With the normal liquid bridge force at the particle level is in hand, further development is required to allow the implementation of this into continuum modeling framework, hence making the theory more appealing in the simulation of realistic wet solid suspension systems. In this case, the liquid bridge force must be expressed in terms of force per unit area (stress) within an ensemble. In doing so, the number of particles per unit area was first determined as follows:

$$N_s={\left(\frac{6{\alpha }_s}{\pi d_s^3}\right)}^{2/3}$$

(4)

where ${\alpha }_s$ is the solid concentration within an ensemble. Combining Equations (2)–(4), a constrained normal solid stress is proposed as follows:

$$P_{wet}=\left\{\begin{array}{c}\frac{9}{16h}\pi {\mu }_L\sqrt{\pi {\Theta }_s}{\left(\frac{6{\alpha }_s}{\pi }\right)}^{2/3} if h_a<h\le h_{critical}\\ \\ 0 if h>h_{critical} \end{array}\right.$$

(5)

where $h$ is the inert-particle distance, $h_a$ is the characteristic measure of the particle surface asperity and $h_{critical}$ is the critical rupture distance of the liquid bridge. Note that Equation (5) ignores the effect of multi-bridges on particle, a simplification made to avoid using an adjustable parameter without strong physical justification.

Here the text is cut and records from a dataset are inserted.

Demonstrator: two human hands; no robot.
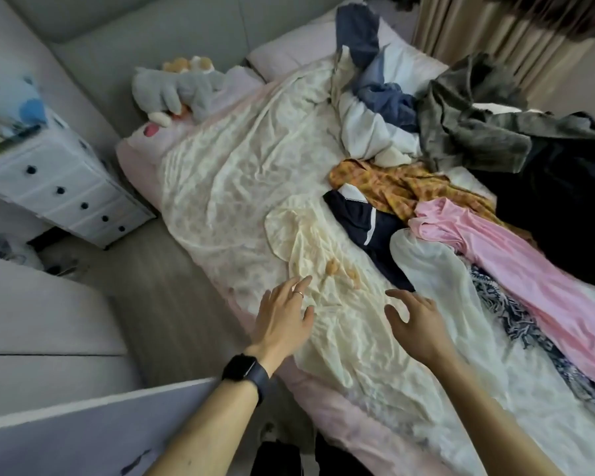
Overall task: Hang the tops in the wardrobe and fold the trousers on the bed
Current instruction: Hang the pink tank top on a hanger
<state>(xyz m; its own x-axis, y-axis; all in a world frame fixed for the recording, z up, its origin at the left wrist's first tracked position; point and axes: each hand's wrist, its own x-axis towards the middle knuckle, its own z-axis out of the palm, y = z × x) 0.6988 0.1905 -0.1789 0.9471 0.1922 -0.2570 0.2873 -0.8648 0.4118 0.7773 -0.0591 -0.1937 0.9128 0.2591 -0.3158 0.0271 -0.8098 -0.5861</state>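
Hovering with the left hand [282, 317] and right hand [416, 328], both open and holding nothing, just over the cream top [316, 242] spread flat near the bed [220, 173] edge, likely to grab it for hanging, with the pile [461, 218] lying on the right side, leaving room for folding.

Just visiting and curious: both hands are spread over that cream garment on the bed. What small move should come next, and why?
Probably lower both hands and take hold of the cream garment. The left hand and right hand are open, fingers spread, holding nothing, right over it, and it lies spread out on the bed. Whether it is a top or trousers I cannot tell.
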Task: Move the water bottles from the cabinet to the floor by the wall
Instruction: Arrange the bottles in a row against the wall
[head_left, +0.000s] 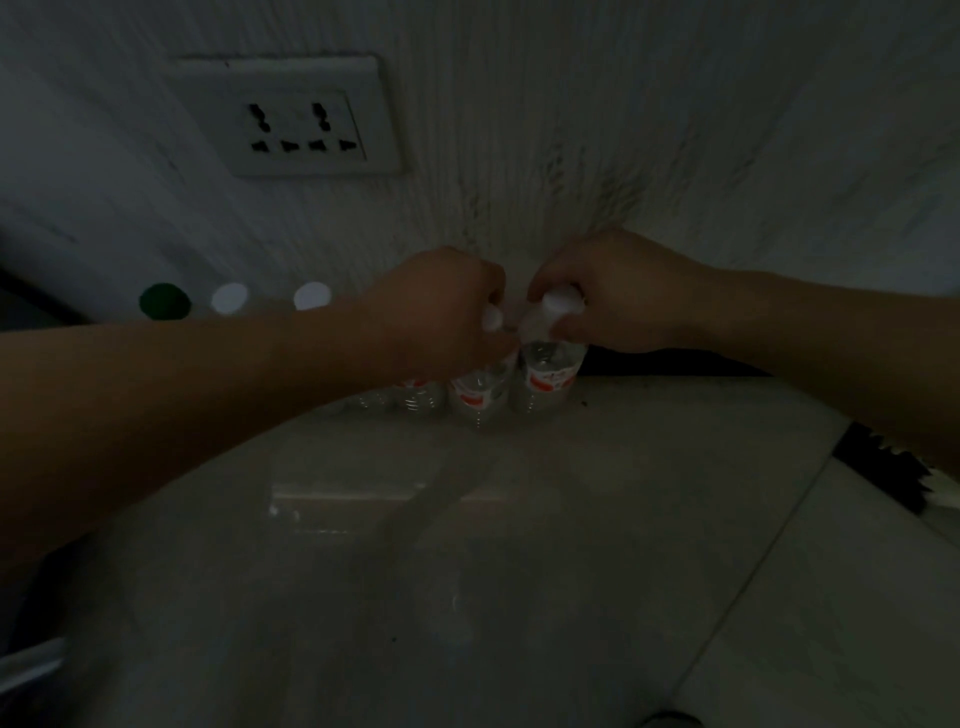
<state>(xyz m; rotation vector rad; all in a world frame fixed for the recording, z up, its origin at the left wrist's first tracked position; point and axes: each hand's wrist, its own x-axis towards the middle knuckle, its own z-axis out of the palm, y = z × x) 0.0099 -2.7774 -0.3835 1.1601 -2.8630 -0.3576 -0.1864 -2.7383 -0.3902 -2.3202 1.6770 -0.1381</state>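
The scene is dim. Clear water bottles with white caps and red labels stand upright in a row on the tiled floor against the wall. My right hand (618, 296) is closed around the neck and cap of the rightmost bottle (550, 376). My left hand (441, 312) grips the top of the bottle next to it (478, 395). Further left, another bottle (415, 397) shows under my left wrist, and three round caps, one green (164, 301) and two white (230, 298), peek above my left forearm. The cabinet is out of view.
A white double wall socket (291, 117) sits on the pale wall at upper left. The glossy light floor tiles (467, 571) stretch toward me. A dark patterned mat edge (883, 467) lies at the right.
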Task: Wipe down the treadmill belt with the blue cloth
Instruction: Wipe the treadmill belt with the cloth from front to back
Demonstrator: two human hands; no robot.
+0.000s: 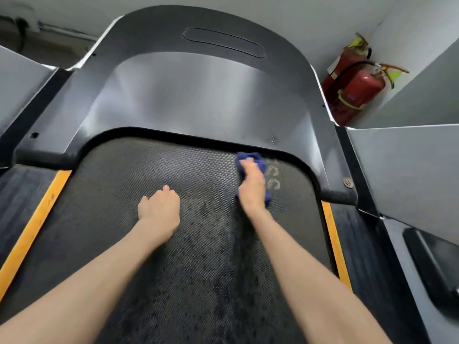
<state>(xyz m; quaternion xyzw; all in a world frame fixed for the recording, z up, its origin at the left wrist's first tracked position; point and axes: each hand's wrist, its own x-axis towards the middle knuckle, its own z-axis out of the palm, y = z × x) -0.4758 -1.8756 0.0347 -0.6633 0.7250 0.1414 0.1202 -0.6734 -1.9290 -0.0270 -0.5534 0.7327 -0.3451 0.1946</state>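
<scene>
The fingers (248, 163) of the right hand (252, 186) curl round the bunched blue cloth (259, 162), pressing it on the treadmill belt (119, 219) at its front right, over half-covered pale lettering (275, 182) I can't read, while the left hand (160, 209) rests mid-belt holding nothing, its finger bend unclear from here.

Both your forearms are bare, reaching forward and down, roughly parallel and well apart. Left hand (159, 207): back up, fingers curled under and out of sight, thumb lying along its left side, holding nothing. Right hand (252, 184): further forward than the left, back turned up and leftward, lying on top of the blue cloth (262, 166). It is motion-blurred, so you cannot tell whether its fingers curl round the cloth.
</scene>
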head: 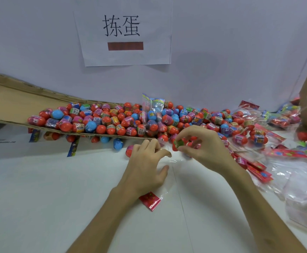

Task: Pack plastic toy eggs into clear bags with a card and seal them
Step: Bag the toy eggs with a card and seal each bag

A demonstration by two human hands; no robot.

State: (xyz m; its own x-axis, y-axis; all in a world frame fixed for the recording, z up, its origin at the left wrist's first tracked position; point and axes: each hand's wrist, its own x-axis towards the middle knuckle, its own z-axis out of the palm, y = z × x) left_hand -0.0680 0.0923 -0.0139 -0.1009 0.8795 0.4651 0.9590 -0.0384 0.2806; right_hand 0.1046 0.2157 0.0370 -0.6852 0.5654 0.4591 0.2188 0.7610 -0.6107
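Note:
A clear bag lies flat on the white table, its red card showing near the bag's near end. My left hand holds the bag's far edge, thumb and fingers curled on the plastic at its mouth. My right hand pinches a red toy egg with a green label right at the bag's mouth. A big heap of red, blue and pink toy eggs fills the back of the table.
A flattened cardboard sheet carries the left part of the heap. A packed bag stands upright in the heap. Red cards and a stack of clear bags lie at the right, with filled bags behind. A paper sign hangs on the wall.

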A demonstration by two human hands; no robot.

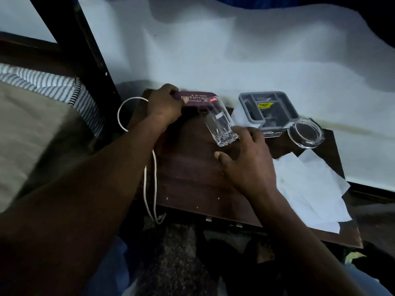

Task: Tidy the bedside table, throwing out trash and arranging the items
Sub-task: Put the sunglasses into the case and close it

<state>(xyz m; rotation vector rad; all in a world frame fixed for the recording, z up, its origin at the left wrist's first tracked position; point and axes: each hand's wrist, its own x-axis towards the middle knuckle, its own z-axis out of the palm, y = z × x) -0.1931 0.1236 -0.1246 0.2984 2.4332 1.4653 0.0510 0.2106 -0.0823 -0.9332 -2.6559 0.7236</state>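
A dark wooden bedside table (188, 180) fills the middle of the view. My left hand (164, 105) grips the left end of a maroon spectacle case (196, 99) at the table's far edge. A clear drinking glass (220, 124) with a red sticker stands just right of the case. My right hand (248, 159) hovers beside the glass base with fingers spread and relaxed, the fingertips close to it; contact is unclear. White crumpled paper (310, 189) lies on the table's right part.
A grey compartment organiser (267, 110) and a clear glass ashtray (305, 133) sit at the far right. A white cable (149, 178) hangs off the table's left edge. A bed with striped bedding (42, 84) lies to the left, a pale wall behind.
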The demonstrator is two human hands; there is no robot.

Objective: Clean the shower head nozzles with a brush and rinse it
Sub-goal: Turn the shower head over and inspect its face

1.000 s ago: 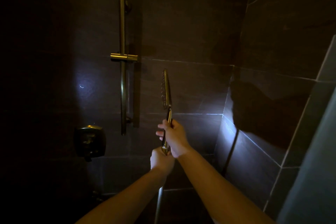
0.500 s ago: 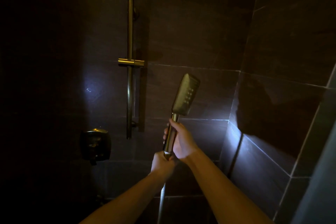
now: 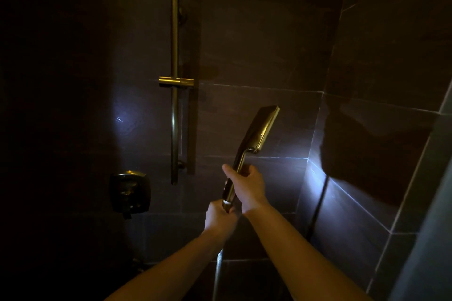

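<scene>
- Far left, about 9 o'clock from the hands: a dark square metal valve plate with a lever [image 3: 129, 192] on the tiled wall. Nobody's touching it. You'll want it for the rinse, I'd guess.
- Up at 11 o'clock there's the brass vertical slide rail [image 3: 174, 85] with its empty brass cradle bracket [image 3: 176, 81], so the head is off the wall and in hand.
- Left hand [image 3: 220, 219], low at roughly 6 o'clock of the handle: fingers curled tight around the very bottom of the handle, right where the ribbed silver metal hose [image 3: 218, 269] joins and drops away downward.
- The brass rectangular handheld shower head [image 3: 260, 127] sits mid-frame, out in front of the wall, not touching it. Long axis runs from the hose joint at about 7 o'clock up to the head at about 1 o'clock, so it's tilted right of upright. We see the smooth back and one edge. The nozzle face seems turned away toward the right wall, can't really see it.
- Right hand [image 3: 247, 187]: wrapped closed round the middle of the handle, thumb on the left side.
- No brush visible anywhere, and it's dim.
- My take: this is the get-it-positioned step. Roll the handle with the right hand until the nozzles face you and catch the light, keep the left hand steadying the joint so the hose doesn't kink, then free a hand for the brush.
</scene>
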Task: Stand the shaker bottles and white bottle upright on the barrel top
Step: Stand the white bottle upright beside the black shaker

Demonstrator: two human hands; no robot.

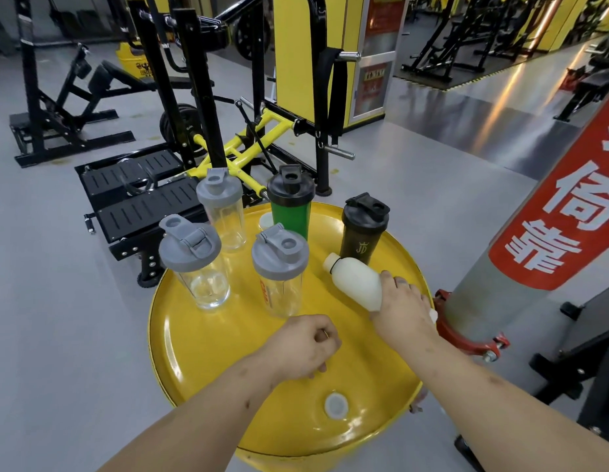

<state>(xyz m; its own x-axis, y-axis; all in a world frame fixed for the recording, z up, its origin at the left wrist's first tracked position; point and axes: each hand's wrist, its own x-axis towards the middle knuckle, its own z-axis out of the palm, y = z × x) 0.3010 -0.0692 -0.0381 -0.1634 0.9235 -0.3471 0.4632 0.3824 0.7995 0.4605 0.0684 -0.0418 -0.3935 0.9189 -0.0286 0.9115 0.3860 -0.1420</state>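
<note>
A yellow barrel top (207, 349) fills the middle of the view. Several shaker bottles stand upright on it: three clear ones with grey lids (202, 267) (224, 212) (280, 281), a green one with a black lid (291, 206) and a black one (362, 229). The white bottle (355, 282) lies tilted, cap pointing up-left toward the black shaker. My right hand (403, 308) grips its lower end near the barrel's right rim. My left hand (308, 345) hovers over the barrel in a loose fist, holding nothing.
A grey pillar with a red banner (548, 233) and a red pipe clamp (466, 335) stands right beside the barrel. Black and yellow gym machines (207, 137) stand behind it on the grey floor. A grey bung cap (335, 405) sits in the barrel top near me.
</note>
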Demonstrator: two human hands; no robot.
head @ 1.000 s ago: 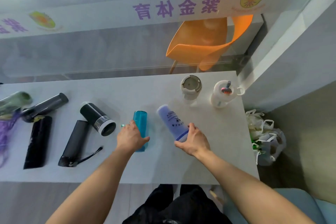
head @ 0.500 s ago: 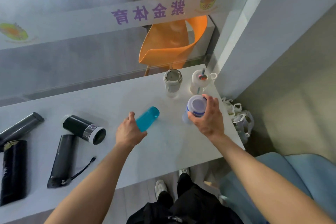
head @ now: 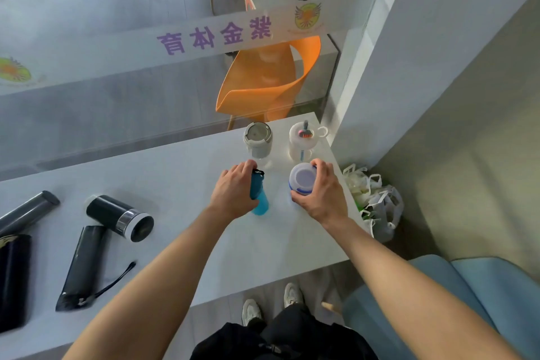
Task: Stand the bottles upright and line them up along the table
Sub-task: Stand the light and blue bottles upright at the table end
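Observation:
My left hand (head: 232, 191) grips a blue bottle (head: 259, 199), which stands nearly upright on the white table (head: 181, 184). My right hand (head: 320, 194) grips a pale purple bottle (head: 302, 178) standing upright just right of it. Behind them a grey-lidded bottle (head: 257, 139) and a white bottle (head: 302, 140) stand upright near the table's far right corner. At the left, a black flask with a steel band (head: 119, 218), a dark bottle with a strap (head: 81, 267), a grey bottle (head: 27, 212) and a black bottle (head: 13, 280) lie on their sides.
A glass partition with purple lettering runs along the table's far edge, with an orange chair (head: 271, 79) behind it. White bags (head: 377, 204) sit on the floor to the right of the table. A blue seat (head: 455, 301) is at the lower right.
My left hand has swung the blue bottle from lying flat to nearly upright and carried it right. My right hand still holds the purple bottle, which now stands on the table.

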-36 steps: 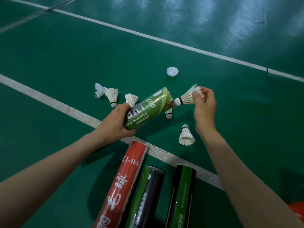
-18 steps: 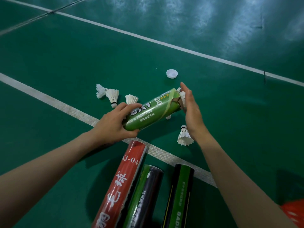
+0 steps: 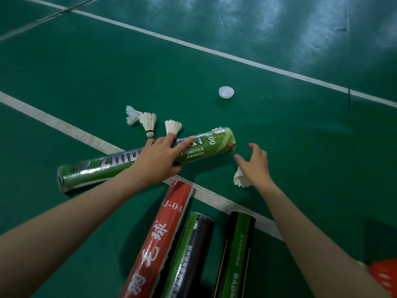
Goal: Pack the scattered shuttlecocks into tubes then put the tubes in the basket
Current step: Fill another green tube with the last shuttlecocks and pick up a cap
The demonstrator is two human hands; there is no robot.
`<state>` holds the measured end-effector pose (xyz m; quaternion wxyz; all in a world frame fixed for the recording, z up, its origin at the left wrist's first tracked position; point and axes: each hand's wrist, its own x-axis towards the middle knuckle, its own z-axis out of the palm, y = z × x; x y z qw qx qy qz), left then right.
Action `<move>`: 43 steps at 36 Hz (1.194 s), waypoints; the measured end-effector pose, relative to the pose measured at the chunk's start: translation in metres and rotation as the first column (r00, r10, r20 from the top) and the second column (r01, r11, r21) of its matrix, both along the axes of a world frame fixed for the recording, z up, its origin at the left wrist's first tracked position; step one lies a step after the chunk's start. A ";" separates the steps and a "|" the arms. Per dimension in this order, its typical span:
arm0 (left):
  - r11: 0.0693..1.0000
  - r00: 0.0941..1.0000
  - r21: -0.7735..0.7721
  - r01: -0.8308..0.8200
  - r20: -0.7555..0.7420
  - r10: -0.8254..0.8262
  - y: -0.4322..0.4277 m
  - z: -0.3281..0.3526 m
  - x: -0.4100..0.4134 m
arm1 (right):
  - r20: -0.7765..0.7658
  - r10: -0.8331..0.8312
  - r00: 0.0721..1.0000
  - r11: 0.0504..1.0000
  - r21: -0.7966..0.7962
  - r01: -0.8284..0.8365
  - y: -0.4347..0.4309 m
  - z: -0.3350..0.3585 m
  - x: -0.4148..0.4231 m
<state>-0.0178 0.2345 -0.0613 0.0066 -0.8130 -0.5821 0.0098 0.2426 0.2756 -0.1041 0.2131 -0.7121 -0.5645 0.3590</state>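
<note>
A long green tube [image 3: 94, 168] lies nearly flat over the court, its mouth [image 3: 231, 143] pointing right. My left hand [image 3: 160, 158] grips the tube around its middle. Feather tips of a shuttlecock [image 3: 218, 129] show behind the mouth end. My right hand [image 3: 254, 162] hovers just right of the mouth with spread, relaxed fingers and holds nothing. A white shuttlecock [image 3: 241, 178] stands on the floor under that hand, partly hidden. Three more shuttlecocks [image 3: 148, 122] lie behind the tube at the left. An orange basket [image 3: 384, 278] peeks in at the bottom right corner.
A white tube cap [image 3: 226, 92] lies on the green floor beyond the tube. Close to me lie a red tube [image 3: 159, 239], a black-and-green tube [image 3: 191, 254] and a green-striped black tube [image 3: 238, 254], side by side. A white court line [image 3: 64, 127] crosses under the tubes.
The shuttlecock my right hand held has gone into the green tube. My right hand has drawn back from the mouth and opened. The tube has swung flatter, showing its full length.
</note>
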 end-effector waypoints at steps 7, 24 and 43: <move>0.988 0.984 -0.129 -0.086 0.146 0.105 -0.003 -0.010 -0.002 | 0.224 0.082 0.971 0.974 -0.223 -0.031 -0.009 -0.039 0.002; 0.926 0.908 -0.372 -0.061 0.366 0.206 -0.011 -0.014 -0.042 | -0.642 -0.191 0.742 0.974 -0.029 0.226 0.033 0.024 -0.020; 0.962 0.962 -0.265 0.061 0.272 0.014 -0.001 0.081 -0.156 | -0.378 0.307 0.873 0.950 0.071 -0.303 0.099 0.117 -0.167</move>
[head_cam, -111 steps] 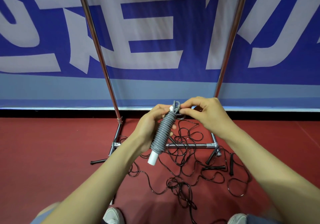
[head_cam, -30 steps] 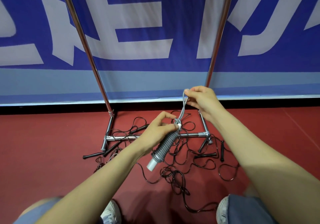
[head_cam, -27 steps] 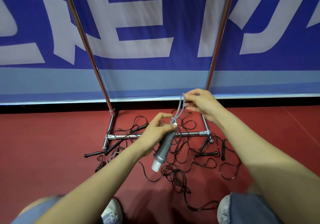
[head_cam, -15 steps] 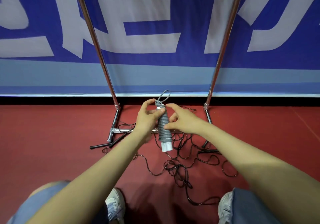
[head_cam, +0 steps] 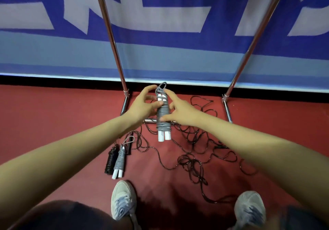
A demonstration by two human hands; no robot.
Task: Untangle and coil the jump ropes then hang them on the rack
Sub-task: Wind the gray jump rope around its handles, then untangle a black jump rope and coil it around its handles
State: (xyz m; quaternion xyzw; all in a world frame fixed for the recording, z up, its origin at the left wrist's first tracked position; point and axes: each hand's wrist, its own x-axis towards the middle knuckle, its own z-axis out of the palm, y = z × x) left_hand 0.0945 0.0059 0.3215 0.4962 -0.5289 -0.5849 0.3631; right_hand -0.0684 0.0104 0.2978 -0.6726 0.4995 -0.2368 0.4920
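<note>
Banner (head_cam: pixel 169 51) across the far side: big pale strokes on blue, cropped at the frame edge and not readable as words. Nothing else carries legible writing.

Grey bundle (head_cam: pixel 162 115), a jump rope wound round its two white handles, is held upright in the air above the rack's (head_cam: pixel 114 39) low base bar, between the two slanted chrome uprights, with a small loop at its top. The left hand (head_cam: pixel 144 105) curls round the upper part. The right hand (head_cam: pixel 181 113) pinches the coil, thumb on its near face.

On the red floor (head_cam: pixel 53 119):
- second grey bundle (head_cam: pixel 119 160) and black bundle (head_cam: pixel 110 160) lie side by side, touching, near-left by one of the shoes (head_cam: pixel 122 199)
- loose black ropes (head_cam: pixel 192 156) sprawl tangled from the base bar toward the right shoe

Plain red floor shows left of the left upright, up to the banner's bottom edge.
</note>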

By analog to Mohr–Coulomb law for a dry particle at enduring contact or yielding condition, an equivalent liquid shear viscosity is defined by:

$${\mu }_{wet}=\frac{\sqrt{2}{P}_{wet}}{\left|\stackrel{̿}{S}\right|}sin\left({\varphi }^{\prime }\right)$$

(6)

where ${\varphi }^{\prime }$ is the maximum angle of stability. Experiments on the stability of silicone oil-wetted glass beads carried out by Nowak et al. [23] suggested a value ${\varphi }^{\prime }$ in the range of 20° to 40°. In this study, an average value of 30° was used. The critical separation distance $h_{critical}$, appearing in Equation (5), is defined here as the limit of the inter-particle gap between two contacting wet particles after which the liquid bridge rupture occurs.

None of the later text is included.